The median income for a household in the town was $35,417, and the median income for a family was $44,519. Males had a median income of $26,367 versus $22,625 for females. The per capita income for the town was $17,477. About 7.7% of families and 10.4% of the population were below the poverty line, including 13.3% of those under age 18 and 5.3% of those age 65 or over.

Historical population
| Census | Pop. | Note | %± |
| 1820 | 2,481 |  | — |
| 1830 | 2,775 |  | 11.9% |
| 1840 | 3,025 |  | 9.0% |
| 1850 | 3,087 |  | 2.0% |
| 1860 | 3,308 |  | 7.2% |
| 1870 | 3,283 |  | −0.8% |
| 1880 | 2,907 |  | −11.5% |
| 1890 | 2,897 |  | −0.3% |
| 1900 | 2,529 |  | −12.7% |
| 1910 | 2,403 |  | −5.0% |
| 1920 | 2,132 |  | −11.3% |
| 1930 | 2,037 |  | −4.5% |
| 1940 | 2,019 |  | −0.9% |
| 1950 | 2,156 |  | 6.8% |
| 1960 | 2,133 |  | −1.1% |
| 1970 | 2,202 |  | 3.2% |
| 1980 | 2,431 |  | 10.4% |
| 1990 | 2,471 |  | 1.6% |
| 2000 | 2,621 |  | 6.1% |
| 2010 | 2,411 |  | −8.0% |
| 2020 | 2,288 |  | −5.1% |
U.S. Decennial Census

== Communities and locations in the town of Franklin ==
- Bartlett Hollow - a hamlet southwest of Franklin village on Route 357.

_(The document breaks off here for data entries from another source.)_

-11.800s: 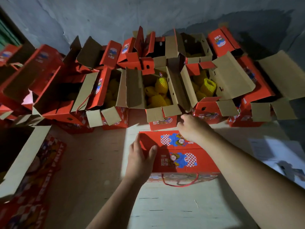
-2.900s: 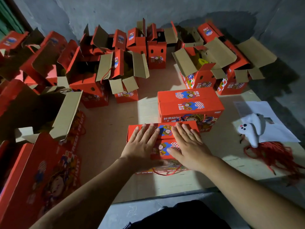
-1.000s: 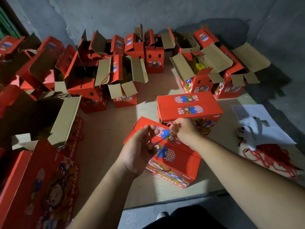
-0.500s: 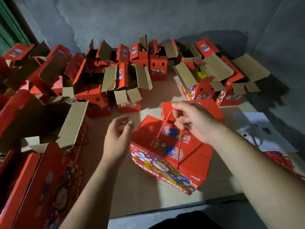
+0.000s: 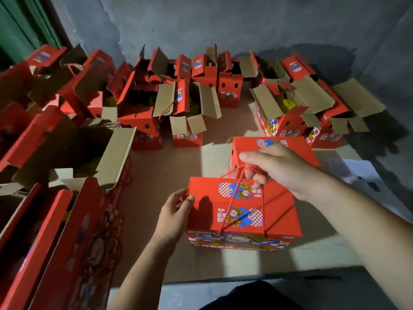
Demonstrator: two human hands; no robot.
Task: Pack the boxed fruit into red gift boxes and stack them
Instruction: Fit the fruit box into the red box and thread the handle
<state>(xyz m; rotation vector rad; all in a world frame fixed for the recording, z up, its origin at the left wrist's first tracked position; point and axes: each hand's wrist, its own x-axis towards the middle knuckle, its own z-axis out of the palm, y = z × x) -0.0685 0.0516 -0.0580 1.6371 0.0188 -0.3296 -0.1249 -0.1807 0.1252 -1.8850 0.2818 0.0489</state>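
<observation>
A closed red gift box (image 5: 277, 211) with cartoon prints sits in front of me on the cardboard-covered floor (image 5: 169, 166). My right hand (image 5: 277, 166) grips its red rope handle (image 5: 237, 182) above the lid. My left hand (image 5: 176, 211) holds the box's upper left corner, thumb on the lid. Directly behind it stands a second closed red gift box (image 5: 297, 148), partly hidden by my right hand. Yellow foam-netted fruit (image 5: 289, 103) shows inside an open box at the back right.
Several open red gift boxes (image 5: 187, 108) with raised brown flaps line the grey wall (image 5: 223, 23) at the back and crowd the left side. More open boxes (image 5: 67, 153) stand at my near left. A white sheet (image 5: 362, 173) lies on the right.
The box hung tilted from the rope in my right hand; now it is level and square to me. My left hand has moved in from the air and taken its left corner.
</observation>
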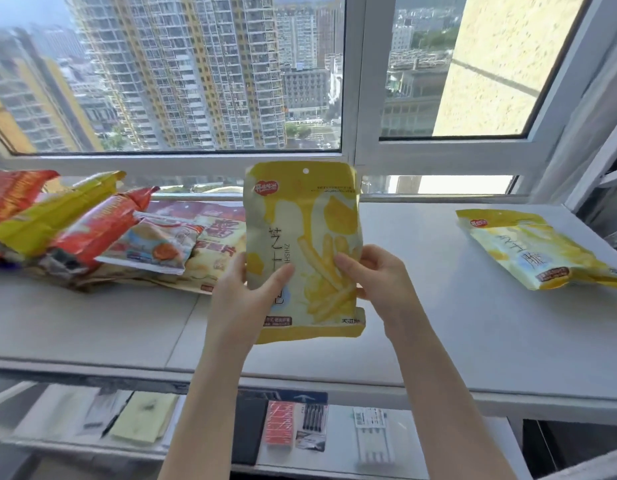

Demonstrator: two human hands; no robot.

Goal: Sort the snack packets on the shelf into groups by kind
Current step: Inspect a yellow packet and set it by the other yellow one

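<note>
Standing upright in mid-air above the white shelf (438, 306), a yellow fries packet (302, 216) faces the camera, held by both hands in front of the window sill. Print on it: fries, a red brand badge at top left, a punched hang hole at the top edge.

Left hand (243, 299) grips the packet's lower left side; the thumb lies across the front, and the other fingers go behind the packet where they cannot be seen. Right hand (376, 275) pinches the lower right side, thumb pressed on the front over the printed fries, fingers curled round the edge behind.

Well apart to the right, a second yellow packet (539, 251) of the same design lies flat on the shelf, alone, near the right end.

To the left, a heap of mixed packets rests on the shelf: a red packet (103, 226) leaning over a pale blue-and-white packet (151, 245), a long yellow packet (54, 216) above those, another red one (13, 192) at the far edge, and a large flat pale bag (213, 233) underneath, touching the held packet's left side in view.

Behind: window (210, 74), tower blocks outside. Below the shelf, a lower ledge with a pen pack (312, 427), a red card (279, 422), a yellow paper (141, 417).
</note>
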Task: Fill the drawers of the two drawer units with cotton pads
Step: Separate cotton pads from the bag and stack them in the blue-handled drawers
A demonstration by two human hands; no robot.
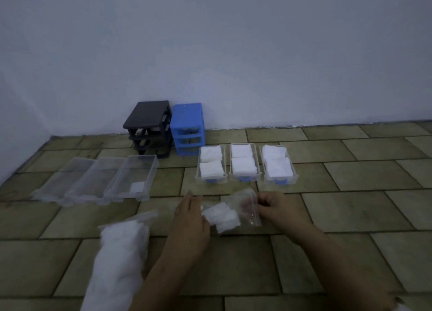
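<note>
A small clear plastic bag (247, 211) with a few white cotton pads (222, 216) lies on the tiled floor in front of me. My left hand (190, 219) holds its left end at the pads. My right hand (278, 209) pinches the bag's right edge. Three clear drawers with blue handles (211, 164), (244, 162), (277, 164) sit beyond, each filled with white pads. Three clear drawers lie side by side at left; the rightmost one (133, 178) holds a single pad (137, 186). The black drawer unit (147, 126) and blue drawer unit (188, 129) stand against the wall, their slots without drawers.
A large clear bag stuffed with cotton pads (119, 261) lies at lower left, beside my left forearm. A plain white wall runs behind the units. Bare tiled floor stretches to the right of the filled drawers.
</note>
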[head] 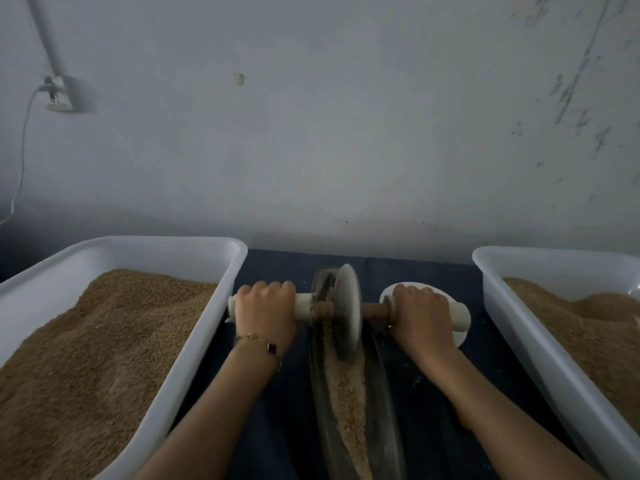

- Brooklyn - a former hamlet north of Franklin village.
- Franklin - the village of Franklin on Route 357.
- Leonta - a former hamlet northeast of Franklin village on Route 357.
- Merrickville - a hamlet south of Bartlett Hollow
- North Franklin - a location in the northeastern part of the town.
- Treadwell - a hamlet northeast of the village on County Highway 14.